What makes this transport so unique is that it was the first time the team partnered with an outside hospital to place the patient on ECMO. Usually, it is in place when the team arrives.
“While I was standing on the plane in Reno, it hit me just how much teamwork it takes to make such a fragile transfer happen,” Dr. Kache says. “I was holding the ECMO cannulas and endotracheal tube while the pilot held the gurney in place on the plane and four paramedics, two flight nurses, a transport nurse, an ECMO perfusionist and a respiratory therapist were on the ground holding chest tubes and multiple other tubes in place. I was struck by the precision of it all—especially when you consider the ambulance gurney is on the ground at 3 ft and the airplane is 10 ft up.”
Bryar stayed in the PICU at Packard Children’s for a month. To allow his trachea to heal on its own, he remained on ECMO for 10 days. His mom, Amanda Phelps, stayed at his bedside the entire time.
“If Bryar wasn’t transferred so expertly to Stanford that day, I would not have him standing in front of me,” says Amanda. “Not one person said, ‘I don’t think he will make it.’ They never let me think I would lose him. He’s alive today because everybody worked together and gave 100 percent.”
That simple, ‘Hi’ from Bryar not only signified that he survived, but that his brain was functioning normally. Every time Dr. Kache visited Bryar in his room she hoped he would speak. It didn’t happen during his monthlong stay at Packard Children’s, due to the trauma he endured and the medications he required.
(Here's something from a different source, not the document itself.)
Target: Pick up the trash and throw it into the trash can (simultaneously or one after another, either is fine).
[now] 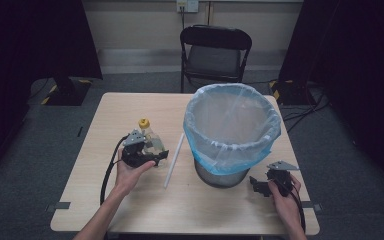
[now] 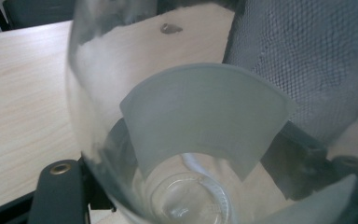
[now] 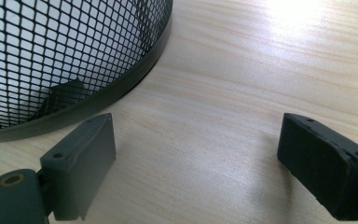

“Amanda brought Bryar back to the PICU for a visit a few days after he was transferred to a regular floor. We were all standing around giving him high fives,” Dr. Kache says. “I looked right at him and he locked eyes with me and said, ‘Hi.’ It was an incredible moment that brought his journey full circle.”
It’s astounding that Bryar is alive today, talking and living his life of playing outside, catching lizards and running through the sprinkler with his four siblings, Ckayden, 14, Domennick, 9, Harley, 6, and Ophelia, 1. Amanda and her husband, Jarad, credit Bryar’s feisty, happy nature with helping him survive the accident. “When Bryar said, ‘Hi’ to Dr. Kache, that was his first word off the ventilator,” Amanda says. “We are blown away that he survived. Packard Children’s is why he’s here today, but it certainly helped that he’s a push-through kind of kid.”